As it turned out, Scythian of the Negative Zone had followed the X-Men to Earth to seek revenge. Storm and Kitty’s team met with Iceman’s secondary roster to confront the dark god as he made landfall in Paris. Elsewhere in the Ten Realms, the enchanted hammer Stormcaster emerged from the deserted space of Asgard and responded to Ororo's side. While Ororo tried to quell the storms stirred by Scythian’s presence, her Asgardian hammer returned to her and gave her the power of a true goddess once more. The Goddess of Storms lent her magnified abilities to the X-Men’s battle, and Scythian was soon destroyed and his remnants cast into Limbo. [X-Men: Gold #21-25]
Wielding Stormcaster had been an overwhelming experience for Ororo in the past, and she tried to return the hammer. It refused to leave her grasp for long, however, and always came when she summoned it. Storm’s god-like power benefited her and the X-Men in the days that followed. She could survive unaided in the vacuum of space and wielded her hammer’s might to stop a flurry of missiles containing a genocidal nano-virus launched by the Sentinel Alpha and Lydia Nance. [X-Men: Gold #26-32]
Storm would learn the truth about Stormcaster’s return when the Wakandan consulate reached out to her with news of the death of Ainet, her foster mother. Ororo returned to Uzuri in Kenya to pay her respects, but found the village changed in her absence. The people of Uzuri had worshipped Ororo during her time as a self-styled goddess, and her departure had left an absence in their faith. That faith was redirected when they become followers of Uovu, a proclaimed god and leader of a death cult. Ainet had died opposing Uovu’s rise, and her final act was one of prayer, beseeching the gods to give Ororo the power to defeat Uovu. Those prayers were heard in Asgard and awakened Stormcaster to return to its mistress.

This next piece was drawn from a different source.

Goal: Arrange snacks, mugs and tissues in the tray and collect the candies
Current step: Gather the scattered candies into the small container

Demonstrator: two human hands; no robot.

Storm did summon Stormcaster at first when confronted by Uovu, but he distracted her with his ability to raise the dead, bringing Ororo’s parents back to life. Uovu claimed to be a true and benevolent god, and only wanted to help the people of Kenya with the gifts he had at hand. Unwilling to cast aside this gift despite her suspicions about Uovu’s true intentions, Ororo spent time getting to know her parents again. She did not ignore her instincts, though, and discovered a crypt where Uovu’s cult preserved the bodies of the dead in preparations for the Reaping, where the dead would rise as an army under Uovu’s command. With the help of the X-Men, Storm deprived Uovu of his worshippers, robbing him of the faith that fueled his powers. Stormcaster was destroyed in the final battle, but it fulfilled the prayers that brought it back to Ororo in the first place, ending Uovu’s threat. Ororo had a few moments with Ainet, David Monroe and N’Dare before her three parents returned to the afterlife. [X-Men: Gold #33-35]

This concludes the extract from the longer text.